== Segment start ==

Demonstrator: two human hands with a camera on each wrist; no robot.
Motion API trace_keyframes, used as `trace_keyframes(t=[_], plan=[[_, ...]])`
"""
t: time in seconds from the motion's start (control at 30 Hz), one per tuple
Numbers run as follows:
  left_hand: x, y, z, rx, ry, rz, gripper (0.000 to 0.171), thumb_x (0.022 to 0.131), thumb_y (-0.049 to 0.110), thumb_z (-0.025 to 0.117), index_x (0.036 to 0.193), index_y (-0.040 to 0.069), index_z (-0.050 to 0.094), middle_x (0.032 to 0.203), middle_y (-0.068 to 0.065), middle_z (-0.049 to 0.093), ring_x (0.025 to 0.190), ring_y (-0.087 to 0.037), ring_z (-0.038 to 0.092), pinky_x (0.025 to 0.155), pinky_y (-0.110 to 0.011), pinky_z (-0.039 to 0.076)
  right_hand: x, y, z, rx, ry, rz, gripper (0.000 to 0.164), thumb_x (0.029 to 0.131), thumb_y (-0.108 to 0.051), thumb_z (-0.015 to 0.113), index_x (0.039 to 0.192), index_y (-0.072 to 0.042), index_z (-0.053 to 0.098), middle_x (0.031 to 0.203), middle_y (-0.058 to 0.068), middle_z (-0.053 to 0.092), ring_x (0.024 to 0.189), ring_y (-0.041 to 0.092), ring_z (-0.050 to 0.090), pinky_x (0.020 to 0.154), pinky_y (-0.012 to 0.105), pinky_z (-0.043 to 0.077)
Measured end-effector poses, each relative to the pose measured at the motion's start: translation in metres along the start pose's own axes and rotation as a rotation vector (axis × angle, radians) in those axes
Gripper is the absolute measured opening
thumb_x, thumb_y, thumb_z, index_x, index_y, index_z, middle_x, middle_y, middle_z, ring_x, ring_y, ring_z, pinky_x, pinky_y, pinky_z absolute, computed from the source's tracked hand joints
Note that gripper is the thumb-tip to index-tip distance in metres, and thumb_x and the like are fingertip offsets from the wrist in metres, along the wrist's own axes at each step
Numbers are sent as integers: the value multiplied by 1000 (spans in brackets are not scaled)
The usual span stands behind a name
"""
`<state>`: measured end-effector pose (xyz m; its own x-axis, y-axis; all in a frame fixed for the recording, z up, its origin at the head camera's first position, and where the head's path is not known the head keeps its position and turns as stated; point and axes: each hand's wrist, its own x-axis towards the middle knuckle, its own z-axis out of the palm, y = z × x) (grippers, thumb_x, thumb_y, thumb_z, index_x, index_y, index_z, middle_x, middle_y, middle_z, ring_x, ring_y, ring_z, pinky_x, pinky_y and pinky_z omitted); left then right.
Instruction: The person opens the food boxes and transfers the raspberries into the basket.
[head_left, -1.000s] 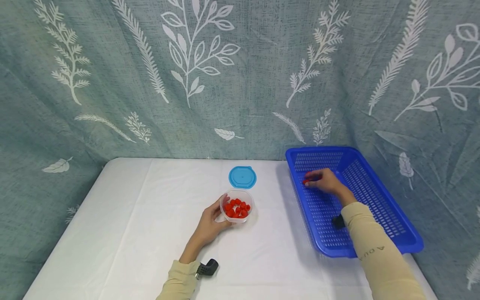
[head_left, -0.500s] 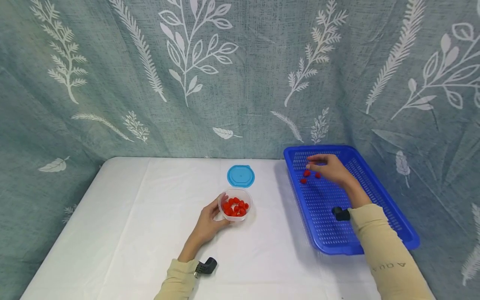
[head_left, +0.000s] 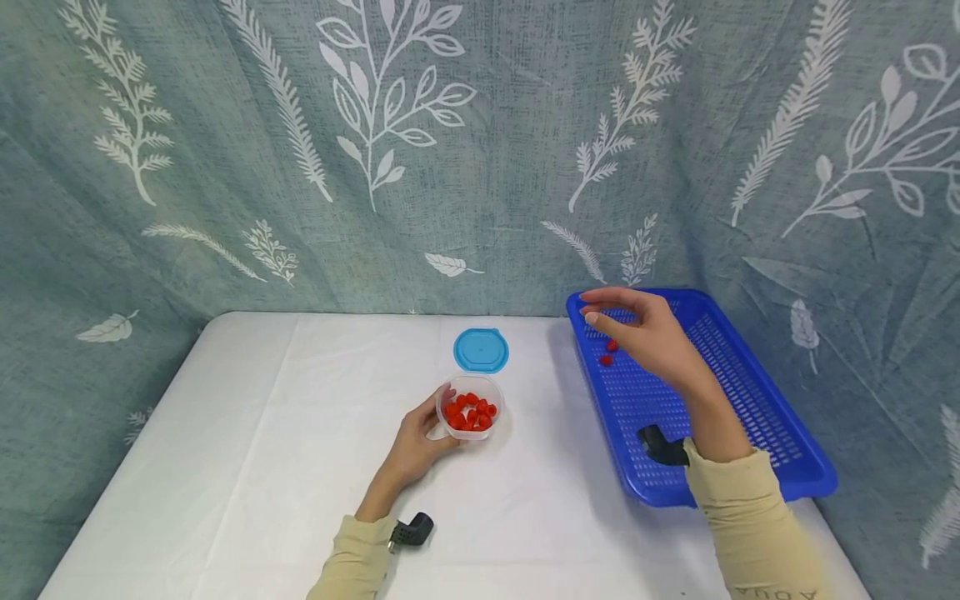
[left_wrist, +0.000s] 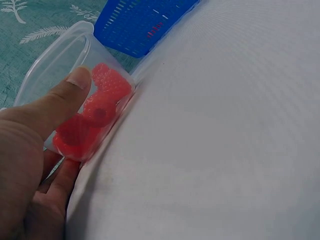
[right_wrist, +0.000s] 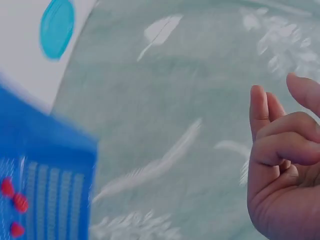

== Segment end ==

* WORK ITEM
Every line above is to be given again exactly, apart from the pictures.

* TASK ANSWER
Demonstrator: two human hands with a camera on each wrist; no robot.
Motion API trace_keyframes, used as `trace_keyframes(t=[_], plan=[[_, ...]])`
"""
t: time in seconds from the motion's start (control at 30 Hz), one per tuple
Numbers run as follows:
  left_hand: x, y, z, rx, ry, rz, gripper (0.000 to 0.171), thumb_x (0.022 to 0.131), thumb_y (-0.049 to 0.110), thumb_z (-0.025 to 0.117), index_x (0.036 to 0.193), index_y (-0.040 to 0.069), index_z (-0.050 to 0.094), middle_x (0.032 to 0.203), middle_y (-0.068 to 0.065), middle_z (-0.049 to 0.093), ring_x (0.025 to 0.190), ring_y (-0.087 to 0.037), ring_z (-0.038 to 0.092), pinky_x (0.025 to 0.155), pinky_y (-0.110 to 0.011), pinky_z (-0.039 to 0.076)
  right_hand: x, y, z, rx, ry, rz, gripper (0.000 to 0.164), thumb_x (0.029 to 0.131), thumb_y (-0.108 to 0.051), thumb_z (-0.015 to 0.113), index_x (0.039 to 0.192), index_y (-0.072 to 0.042), index_z (-0.053 to 0.098), middle_x (0.031 to 0.203), middle_y (-0.058 to 0.068), middle_z (-0.053 to 0.092), ring_x (0.024 to 0.189), ring_y (-0.041 to 0.092), ring_z (-0.050 to 0.090), pinky_x (0.020 to 0.154), pinky_y (-0.012 to 0.105), pinky_z (-0.043 to 0.077)
Measured end-effector poses, each relative to the pose measured at the motion's start: translation in metres along the start pose's own axes and rotation as a rotation vector (axis × angle, radians) in those axes
Gripper is the absolute measured opening
thumb_x, thumb_y, thumb_z, index_x, index_y, index_z, middle_x, middle_y, middle_z, ring_x, ring_y, ring_z, pinky_x, pinky_y, pinky_z absolute, computed from the source's tracked hand joints
Note that gripper is the thumb-tip to index-tip distance in metres, and thumb_x and the like are fingertip offsets from the wrist in metres, along the wrist's own axes at each step
Numbers are sent as integers: the value multiplied by 1000 (spans in brackets are not scaled)
The usual span stands behind a name
"""
`<state>`: measured end-effector pose (xyz m; its own x-axis, y-axis; all in a frame fixed for the recording, z up, its origin at the head camera's first position, and where the head's path is not known the head keeps its position and turns as stated; point and axes: each hand's wrist, its own x-axis towards the middle knuckle, its own z-axis out of the palm, y = z × x) (grippers, thumb_x, thumb_y, thumb_z, index_x, index_y, index_z, middle_x, middle_y, middle_z, ring_x, ring_y, ring_z, pinky_x, pinky_y and pinky_z omitted); left then right.
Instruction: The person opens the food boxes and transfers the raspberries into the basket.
[head_left, -1.000s] 
[head_left, -0.500s] 
[head_left, +0.000s] 
[left_wrist, +0.000s] 
[right_wrist, +0.000s] 

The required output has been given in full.